### TASK GOAL
Each line of the records needs to come back exactly as written.

▬▬▬▬▬▬

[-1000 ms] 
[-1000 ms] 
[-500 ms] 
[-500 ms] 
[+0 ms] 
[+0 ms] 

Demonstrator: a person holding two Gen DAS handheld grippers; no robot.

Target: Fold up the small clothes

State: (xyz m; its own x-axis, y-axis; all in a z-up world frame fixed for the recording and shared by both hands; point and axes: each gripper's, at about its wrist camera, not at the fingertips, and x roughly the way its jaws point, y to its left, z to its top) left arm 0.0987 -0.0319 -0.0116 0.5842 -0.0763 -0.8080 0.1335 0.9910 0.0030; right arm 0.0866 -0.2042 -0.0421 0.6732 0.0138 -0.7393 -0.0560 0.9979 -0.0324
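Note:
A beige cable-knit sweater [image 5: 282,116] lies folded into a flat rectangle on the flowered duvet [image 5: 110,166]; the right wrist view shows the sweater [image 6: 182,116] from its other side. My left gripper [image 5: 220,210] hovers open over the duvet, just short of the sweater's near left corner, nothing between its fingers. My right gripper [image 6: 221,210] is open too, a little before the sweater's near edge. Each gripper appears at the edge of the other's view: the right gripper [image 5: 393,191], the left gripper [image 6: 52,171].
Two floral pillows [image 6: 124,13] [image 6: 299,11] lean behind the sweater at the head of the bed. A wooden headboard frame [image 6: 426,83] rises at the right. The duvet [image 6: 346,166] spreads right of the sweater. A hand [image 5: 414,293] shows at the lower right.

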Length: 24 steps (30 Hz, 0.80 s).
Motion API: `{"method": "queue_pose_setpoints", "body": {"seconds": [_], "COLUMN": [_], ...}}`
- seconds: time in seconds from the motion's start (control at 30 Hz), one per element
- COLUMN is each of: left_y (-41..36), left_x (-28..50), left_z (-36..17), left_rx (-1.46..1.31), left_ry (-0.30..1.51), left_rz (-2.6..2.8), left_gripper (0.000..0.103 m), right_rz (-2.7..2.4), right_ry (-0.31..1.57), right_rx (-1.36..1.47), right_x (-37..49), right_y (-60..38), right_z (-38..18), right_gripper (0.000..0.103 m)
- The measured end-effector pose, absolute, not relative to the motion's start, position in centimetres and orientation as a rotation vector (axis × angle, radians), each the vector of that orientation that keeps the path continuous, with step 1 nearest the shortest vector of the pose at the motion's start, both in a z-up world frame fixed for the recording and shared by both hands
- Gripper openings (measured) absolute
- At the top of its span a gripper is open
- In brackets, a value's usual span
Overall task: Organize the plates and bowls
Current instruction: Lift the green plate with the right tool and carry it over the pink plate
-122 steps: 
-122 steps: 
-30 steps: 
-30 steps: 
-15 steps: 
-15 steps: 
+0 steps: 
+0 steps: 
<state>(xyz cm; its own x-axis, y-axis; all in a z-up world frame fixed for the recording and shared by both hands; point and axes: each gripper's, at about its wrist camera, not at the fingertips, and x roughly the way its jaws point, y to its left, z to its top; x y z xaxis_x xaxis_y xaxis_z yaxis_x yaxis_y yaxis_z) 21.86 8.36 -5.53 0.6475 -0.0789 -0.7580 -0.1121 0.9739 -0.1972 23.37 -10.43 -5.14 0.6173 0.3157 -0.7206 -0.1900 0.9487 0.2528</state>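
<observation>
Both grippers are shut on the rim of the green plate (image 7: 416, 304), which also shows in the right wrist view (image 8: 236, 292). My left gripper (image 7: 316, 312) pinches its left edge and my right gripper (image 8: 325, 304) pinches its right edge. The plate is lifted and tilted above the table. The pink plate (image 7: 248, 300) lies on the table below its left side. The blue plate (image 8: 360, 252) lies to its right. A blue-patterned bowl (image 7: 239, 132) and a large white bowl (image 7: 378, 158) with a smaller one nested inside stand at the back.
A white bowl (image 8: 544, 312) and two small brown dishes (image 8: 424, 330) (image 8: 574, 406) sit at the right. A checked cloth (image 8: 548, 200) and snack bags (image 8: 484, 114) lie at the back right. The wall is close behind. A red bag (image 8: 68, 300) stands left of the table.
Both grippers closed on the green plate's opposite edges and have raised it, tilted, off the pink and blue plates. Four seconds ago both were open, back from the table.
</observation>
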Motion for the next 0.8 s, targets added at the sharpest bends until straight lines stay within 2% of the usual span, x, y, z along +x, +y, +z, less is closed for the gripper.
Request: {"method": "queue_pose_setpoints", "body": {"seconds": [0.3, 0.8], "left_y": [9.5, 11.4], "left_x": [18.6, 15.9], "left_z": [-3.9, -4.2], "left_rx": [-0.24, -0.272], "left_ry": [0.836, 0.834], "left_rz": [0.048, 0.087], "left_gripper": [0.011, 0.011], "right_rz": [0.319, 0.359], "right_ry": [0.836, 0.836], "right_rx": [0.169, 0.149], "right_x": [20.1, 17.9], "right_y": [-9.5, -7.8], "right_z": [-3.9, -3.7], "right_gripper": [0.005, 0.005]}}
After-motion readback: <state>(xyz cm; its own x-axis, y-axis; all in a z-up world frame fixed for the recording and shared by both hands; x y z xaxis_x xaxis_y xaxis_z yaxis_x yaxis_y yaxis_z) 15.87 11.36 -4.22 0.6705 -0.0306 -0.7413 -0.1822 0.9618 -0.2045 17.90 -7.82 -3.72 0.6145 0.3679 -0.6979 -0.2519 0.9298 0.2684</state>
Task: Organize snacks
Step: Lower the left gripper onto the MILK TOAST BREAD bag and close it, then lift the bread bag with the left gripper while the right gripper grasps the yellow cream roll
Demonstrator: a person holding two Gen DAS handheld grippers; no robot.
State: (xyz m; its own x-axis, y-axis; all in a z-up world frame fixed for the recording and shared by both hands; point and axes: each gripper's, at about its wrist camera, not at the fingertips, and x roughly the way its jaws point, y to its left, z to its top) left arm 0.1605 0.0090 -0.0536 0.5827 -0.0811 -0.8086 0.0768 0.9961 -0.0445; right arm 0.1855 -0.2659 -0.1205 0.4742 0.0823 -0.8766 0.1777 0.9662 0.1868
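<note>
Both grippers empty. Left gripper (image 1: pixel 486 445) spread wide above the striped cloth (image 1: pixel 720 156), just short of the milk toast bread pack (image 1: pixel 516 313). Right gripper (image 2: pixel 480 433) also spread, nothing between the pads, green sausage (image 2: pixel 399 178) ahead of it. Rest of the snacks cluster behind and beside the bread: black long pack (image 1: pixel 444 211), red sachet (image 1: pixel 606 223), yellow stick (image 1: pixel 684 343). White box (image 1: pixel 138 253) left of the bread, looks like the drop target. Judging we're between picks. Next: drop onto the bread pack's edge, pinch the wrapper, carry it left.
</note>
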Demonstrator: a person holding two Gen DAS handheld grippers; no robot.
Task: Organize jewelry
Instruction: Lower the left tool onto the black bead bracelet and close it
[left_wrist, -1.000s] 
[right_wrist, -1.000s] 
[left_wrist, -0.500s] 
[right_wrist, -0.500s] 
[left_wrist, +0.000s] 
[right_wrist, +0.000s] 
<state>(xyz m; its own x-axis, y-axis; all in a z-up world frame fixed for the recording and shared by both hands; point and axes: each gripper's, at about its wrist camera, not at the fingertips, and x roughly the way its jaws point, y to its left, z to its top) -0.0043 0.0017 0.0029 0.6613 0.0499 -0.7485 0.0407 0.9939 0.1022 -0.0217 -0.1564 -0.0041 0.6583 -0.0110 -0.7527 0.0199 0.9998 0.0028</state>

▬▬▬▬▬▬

### EXERCISE RESULT
[-1000 ms] 
[-1000 ms] 
[-500 ms] 
[-500 ms] 
[+0 ms] 
[+0 ms] 

Demonstrator: a person holding two Gen DAS handheld grippers; no robot.

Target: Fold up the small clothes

State: (xyz m; its own x-axis, y-axis; all in a z-up world frame fixed for the recording and shared by both hands; point and axes: each gripper's, at about its wrist camera, not at the fingertips, and x roughly the way its jaws point, y to its left, z to its top) left arm 0.0987 -0.0319 -0.0116 0.5842 -0.0763 -0.8080 0.1335 0.9910 0.0030; right arm 0.0866 -0.2042 -0.0421 0.6732 0.0138 -0.7393 -0.0560 0.9979 -0.0324
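Note:
A beige cable-knit sweater [image 5: 282,116] lies folded into a flat rectangle on the flowered duvet [image 5: 110,166]; the right wrist view shows the sweater [image 6: 182,116] from its other side. My left gripper [image 5: 220,210] hovers open over the duvet, just short of the sweater's near left corner, nothing between its fingers. My right gripper [image 6: 221,210] is open too, a little before the sweater's near edge. Each gripper appears at the edge of the other's view: the right gripper [image 5: 393,191], the left gripper [image 6: 52,171].
Two floral pillows [image 6: 124,13] [image 6: 299,11] lean behind the sweater at the head of the bed. A wooden headboard frame [image 6: 426,83] rises at the right. The duvet [image 6: 346,166] spreads right of the sweater. A hand [image 5: 414,293] shows at the lower right.
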
Length: 24 steps (30 Hz, 0.80 s).
Motion API: `{"method": "queue_pose_setpoints", "body": {"seconds": [_], "COLUMN": [_], ...}}`
- seconds: time in seconds from the motion's start (control at 30 Hz), one per element
- COLUMN is each of: left_y (-41..36), left_x (-28..50), left_z (-36..17), left_rx (-1.46..1.31), left_ry (-0.30..1.51), left_rz (-2.6..2.8), left_gripper (0.000..0.103 m), right_rz (-2.7..2.4), right_ry (-0.31..1.57), right_rx (-1.36..1.47), right_x (-37..49), right_y (-60..38), right_z (-38..18), right_gripper (0.000..0.103 m)
- The measured end-effector pose, absolute, not relative to the motion's start, position in centimetres and orientation as a rotation vector (axis × angle, radians), each the vector of that orientation that keeps the path continuous, with step 1 nearest the shortest vector of the pose at the motion's start, both in a z-up world frame fixed for the recording and shared by both hands
- Gripper openings (measured) absolute
- At the top of its span a gripper is open
- In brackets, a value's usual span
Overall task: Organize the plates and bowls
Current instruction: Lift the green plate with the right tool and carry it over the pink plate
-122 steps: 
-122 steps: 
-30 steps: 
-30 steps: 
-15 steps: 
-15 steps: 
+0 steps: 
+0 steps: 
<state>(xyz cm; its own x-axis, y-axis; all in a z-up world frame fixed for the recording and shared by both hands; point and axes: each gripper's, at about its wrist camera, not at the fingertips, and x roughly the way its jaws point, y to its left, z to its top; x y z xaxis_x xaxis_y xaxis_z yaxis_x yaxis_y yaxis_z) 21.86 8.36 -5.53 0.6475 -0.0789 -0.7580 -0.1121 0.9739 -0.1972 23.37 -10.43 -5.14 0.6173 0.3157 -0.7206 -0.1900 0.9487 0.2528</state>
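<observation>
Both grippers are shut on the rim of the green plate (image 7: 416, 304), which also shows in the right wrist view (image 8: 236, 292). My left gripper (image 7: 316, 312) pinches its left edge and my right gripper (image 8: 325, 304) pinches its right edge. The plate is lifted and tilted above the table. The pink plate (image 7: 248, 300) lies on the table below its left side. The blue plate (image 8: 360, 252) lies to its right. A blue-patterned bowl (image 7: 239, 132) and a large white bowl (image 7: 378, 158) with a smaller one nested inside stand at the back.
A white bowl (image 8: 544, 312) and two small brown dishes (image 8: 424, 330) (image 8: 574, 406) sit at the right. A checked cloth (image 8: 548, 200) and snack bags (image 8: 484, 114) lie at the back right. The wall is close behind. A red bag (image 8: 68, 300) stands left of the table.
Both grippers closed on the green plate's opposite edges and have raised it, tilted, off the pink and blue plates. Four seconds ago both were open, back from the table.
</observation>
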Motion for the next 0.8 s, targets added at the sharpest bends until straight lines stay within 2% of the usual span, x, y, z along +x, +y, +z, less is closed for the gripper.
Request: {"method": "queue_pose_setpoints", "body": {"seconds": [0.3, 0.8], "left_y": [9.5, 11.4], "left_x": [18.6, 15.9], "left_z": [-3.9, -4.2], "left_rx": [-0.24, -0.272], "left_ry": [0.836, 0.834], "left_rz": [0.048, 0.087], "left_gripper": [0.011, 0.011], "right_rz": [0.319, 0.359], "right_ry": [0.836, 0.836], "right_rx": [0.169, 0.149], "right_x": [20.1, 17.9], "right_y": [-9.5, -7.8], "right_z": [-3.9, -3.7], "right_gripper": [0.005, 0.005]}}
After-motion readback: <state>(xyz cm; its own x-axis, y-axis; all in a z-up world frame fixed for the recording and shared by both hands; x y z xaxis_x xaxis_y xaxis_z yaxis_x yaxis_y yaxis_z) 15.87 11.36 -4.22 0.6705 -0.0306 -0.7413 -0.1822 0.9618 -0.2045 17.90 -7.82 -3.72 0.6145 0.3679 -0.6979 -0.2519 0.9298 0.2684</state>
Task: Organize snacks
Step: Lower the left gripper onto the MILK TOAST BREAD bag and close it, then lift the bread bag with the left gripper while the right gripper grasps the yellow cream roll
Demonstrator: a person holding two Gen DAS handheld grippers; no robot.
State: (xyz m; its own x-axis, y-axis; all in a z-up world frame fixed for the recording and shared by both hands; point and axes: each gripper's, at about its wrist camera, not at the fingertips, and x roughly the way its jaws point, y to its left, z to its top) left arm 0.1605 0.0090 -0.0536 0.5827 -0.0811 -0.8086 0.0768 0.9961 -0.0445; right arm 0.1855 -0.2659 -0.1205 0.4742 0.0823 -0.8766 0.1777 0.9662 0.1868
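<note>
Both grippers empty. Left gripper (image 1: pixel 486 445) spread wide above the striped cloth (image 1: pixel 720 156), just short of the milk toast bread pack (image 1: pixel 516 313). Right gripper (image 2: pixel 480 433) also spread, nothing between the pads, green sausage (image 2: pixel 399 178) ahead of it. Rest of the snacks cluster behind and beside the bread: black long pack (image 1: pixel 444 211), red sachet (image 1: pixel 606 223), yellow stick (image 1: pixel 684 343). White box (image 1: pixel 138 253) left of the bread, looks like the drop target. Judging we're between picks. Next: drop onto the bread pack's edge, pinch the wrapper, carry it left.
</note>
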Demonstrator: a person holding two Gen DAS handheld grippers; no robot.
Task: Organize jewelry
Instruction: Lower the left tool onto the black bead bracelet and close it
[left_wrist, -1.000s] 
[right_wrist, -1.000s] 
[left_wrist, -0.500s] 
[right_wrist, -0.500s] 
[left_wrist, +0.000s] 
[right_wrist, +0.000s] 
<state>(xyz m; its own x-axis, y-axis; all in a z-up world frame fixed for the recording and shared by both hands; point and axes: each gripper's, at about its wrist camera, not at the fingertips, and x roughly the way its jaws point, y to its left, z to its top) -0.0043 0.0017 0.0029 0.6613 0.0499 -0.7485 0.0407 0.9939 0.1022 -0.0217 -0.1564 -0.0041 0.6583 -0.0110 -0.7527 0.0199 0.9998 0.0028</state>

The output contains the complete answer to the exercise.